**WHAT YOU ARE ASKED TO DO:** Find and copy each line in the material below where the string "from" occurs.

= = =

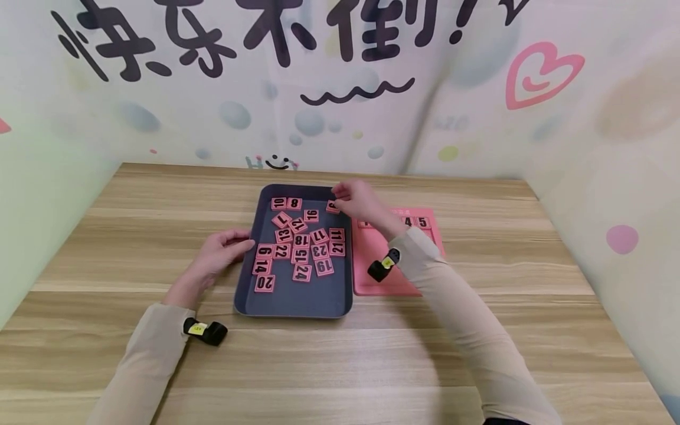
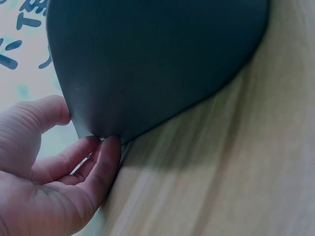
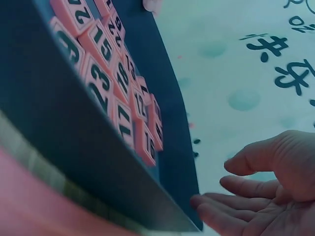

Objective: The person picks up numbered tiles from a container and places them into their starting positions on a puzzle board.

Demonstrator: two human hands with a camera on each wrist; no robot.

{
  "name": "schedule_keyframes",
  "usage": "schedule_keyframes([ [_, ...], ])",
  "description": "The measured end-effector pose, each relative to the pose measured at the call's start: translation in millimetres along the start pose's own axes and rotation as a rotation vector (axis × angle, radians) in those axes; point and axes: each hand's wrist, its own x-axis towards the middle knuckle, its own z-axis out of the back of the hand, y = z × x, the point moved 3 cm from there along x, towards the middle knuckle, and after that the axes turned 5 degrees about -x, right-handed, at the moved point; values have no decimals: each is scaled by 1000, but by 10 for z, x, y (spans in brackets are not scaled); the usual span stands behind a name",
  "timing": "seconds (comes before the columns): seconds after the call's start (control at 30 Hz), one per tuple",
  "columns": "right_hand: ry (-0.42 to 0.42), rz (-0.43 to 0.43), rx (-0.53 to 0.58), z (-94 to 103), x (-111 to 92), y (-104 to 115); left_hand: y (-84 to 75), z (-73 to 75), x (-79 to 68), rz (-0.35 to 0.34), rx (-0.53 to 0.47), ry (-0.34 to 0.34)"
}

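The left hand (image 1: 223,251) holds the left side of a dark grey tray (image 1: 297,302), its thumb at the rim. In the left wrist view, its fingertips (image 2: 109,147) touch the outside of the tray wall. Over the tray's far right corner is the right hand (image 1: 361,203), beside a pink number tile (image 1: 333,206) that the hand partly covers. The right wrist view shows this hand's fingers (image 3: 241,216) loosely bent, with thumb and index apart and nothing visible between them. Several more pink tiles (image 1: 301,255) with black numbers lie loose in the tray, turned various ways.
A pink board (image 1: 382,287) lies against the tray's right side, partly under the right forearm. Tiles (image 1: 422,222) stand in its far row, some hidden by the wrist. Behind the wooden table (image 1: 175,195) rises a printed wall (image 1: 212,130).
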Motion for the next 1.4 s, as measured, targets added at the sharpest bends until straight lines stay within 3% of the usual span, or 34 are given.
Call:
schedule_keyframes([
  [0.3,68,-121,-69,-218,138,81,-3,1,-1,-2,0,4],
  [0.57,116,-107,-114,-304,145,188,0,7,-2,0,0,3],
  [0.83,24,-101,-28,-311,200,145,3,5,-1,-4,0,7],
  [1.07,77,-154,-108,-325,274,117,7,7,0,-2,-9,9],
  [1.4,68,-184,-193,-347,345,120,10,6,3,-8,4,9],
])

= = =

**RESPONSE AREA:**
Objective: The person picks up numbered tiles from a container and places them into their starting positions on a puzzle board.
  "description": "The measured end-effector pose, each relative to the pose measured at the call's start: translation in millimetres along the start pose's own axes and rotation as a rotation vector (axis × angle, radians) in those axes; point and axes: each hand's wrist, its own x-axis towards the middle knuckle, its own z-axis out of the back of the hand, y = z × x, the point moved 3 cm from there along x, towards the middle knuckle, and after that the axes turned 5 degrees about -x, right-handed, at the moved point; values have no decimals: each is scaled by 1000, but by 10 for z, x, y (spans in brackets are not scaled); the usual span stands behind a name",

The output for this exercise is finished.